My only question is whether building either a real or a virtual fence along the Mexican border is going to do anything to protect us against the real terrorists. The last time I checked the news, the 9/11 terrorists were not Mexicans and did not speak Spanish. It would, indeed, be far easier for a terrorist to come in from nearby Canada, where there is no border fence and most likely never will be since it is a predominantly white country.
Which brings me to James Dean’s last sentence above with its, plain, unabashed, in-your-face, white supremacist racism.

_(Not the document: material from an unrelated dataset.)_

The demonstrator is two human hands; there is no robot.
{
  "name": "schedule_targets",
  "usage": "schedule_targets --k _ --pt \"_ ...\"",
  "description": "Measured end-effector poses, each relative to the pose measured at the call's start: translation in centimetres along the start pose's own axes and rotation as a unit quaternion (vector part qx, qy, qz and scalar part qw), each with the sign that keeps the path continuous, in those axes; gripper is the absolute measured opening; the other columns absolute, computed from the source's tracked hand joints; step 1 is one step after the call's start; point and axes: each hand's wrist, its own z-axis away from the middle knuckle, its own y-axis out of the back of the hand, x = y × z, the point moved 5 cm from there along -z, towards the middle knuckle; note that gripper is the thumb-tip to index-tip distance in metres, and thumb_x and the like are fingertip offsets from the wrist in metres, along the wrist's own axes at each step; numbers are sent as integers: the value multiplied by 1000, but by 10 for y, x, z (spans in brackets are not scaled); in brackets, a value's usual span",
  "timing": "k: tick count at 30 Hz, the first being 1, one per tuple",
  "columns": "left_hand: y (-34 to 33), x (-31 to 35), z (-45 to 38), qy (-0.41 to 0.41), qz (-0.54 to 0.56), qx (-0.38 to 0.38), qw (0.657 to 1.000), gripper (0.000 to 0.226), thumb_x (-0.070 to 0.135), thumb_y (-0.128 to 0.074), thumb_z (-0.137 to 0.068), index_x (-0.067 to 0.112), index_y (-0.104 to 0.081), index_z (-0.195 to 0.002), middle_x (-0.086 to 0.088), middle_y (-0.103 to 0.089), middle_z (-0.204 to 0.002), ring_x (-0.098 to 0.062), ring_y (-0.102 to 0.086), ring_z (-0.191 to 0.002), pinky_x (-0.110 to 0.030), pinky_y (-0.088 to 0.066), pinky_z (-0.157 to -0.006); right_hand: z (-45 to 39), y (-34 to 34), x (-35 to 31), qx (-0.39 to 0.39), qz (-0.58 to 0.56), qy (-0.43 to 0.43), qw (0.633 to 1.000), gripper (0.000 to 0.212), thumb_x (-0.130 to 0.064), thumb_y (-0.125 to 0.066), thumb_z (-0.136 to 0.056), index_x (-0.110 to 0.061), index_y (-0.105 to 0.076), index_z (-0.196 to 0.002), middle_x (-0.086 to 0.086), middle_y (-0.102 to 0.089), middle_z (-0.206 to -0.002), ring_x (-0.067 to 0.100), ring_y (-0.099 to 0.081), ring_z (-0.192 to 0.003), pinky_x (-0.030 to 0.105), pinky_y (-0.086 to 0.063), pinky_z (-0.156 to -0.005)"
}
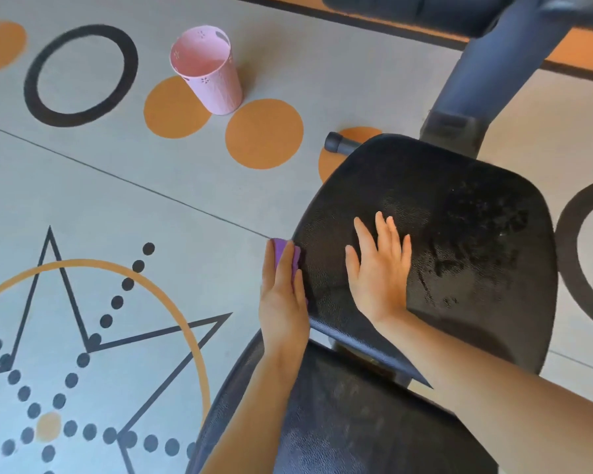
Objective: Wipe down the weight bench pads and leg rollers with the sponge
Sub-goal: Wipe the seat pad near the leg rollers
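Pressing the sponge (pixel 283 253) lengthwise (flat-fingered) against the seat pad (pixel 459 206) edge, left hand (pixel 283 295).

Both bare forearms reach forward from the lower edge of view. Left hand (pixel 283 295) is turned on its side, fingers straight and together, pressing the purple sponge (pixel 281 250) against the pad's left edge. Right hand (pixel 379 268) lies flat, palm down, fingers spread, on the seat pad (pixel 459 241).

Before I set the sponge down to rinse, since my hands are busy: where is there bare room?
Bare floor mat lies between the pink bucket and the left hand. The seat pad is crowded: right hand flat on it, sponge at its edge.
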Motion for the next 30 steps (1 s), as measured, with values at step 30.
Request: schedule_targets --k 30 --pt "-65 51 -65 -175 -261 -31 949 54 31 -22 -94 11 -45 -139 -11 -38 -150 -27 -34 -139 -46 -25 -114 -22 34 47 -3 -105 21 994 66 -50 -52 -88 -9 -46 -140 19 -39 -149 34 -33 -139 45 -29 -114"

That single sentence says more about America’s immigration problem than I or anyone else could say in any post - or book - no matter how long.
Posted by: algasema | October 12th, 2008 at 1:54 am | Report this commentalgasema: No reason for embarrassment.
My point is that 100% certainty on issues such as prevention of terrorist acts is impossible.
If a government can institute, say 90% likely forestalling of a terrorist act originating outside the USA territory at a cost that is say 1/100 the cost of an attempt to attain the impossible goal of 100%, then why not institute the measures for 90%, then provide for compensation through insurance to cover the remaining 10%?
I realize writing this is somewhat akin to an economist saying that in a free market any private entity should be allowed to, say, set off nuclear bombs so long as the company is willing to pay for the “clean-up” and compensate victims or their families, but this current mania over “homeland security” and “terrorism” is in my estimation grossly exaggerated to the detriment of most people most of the time.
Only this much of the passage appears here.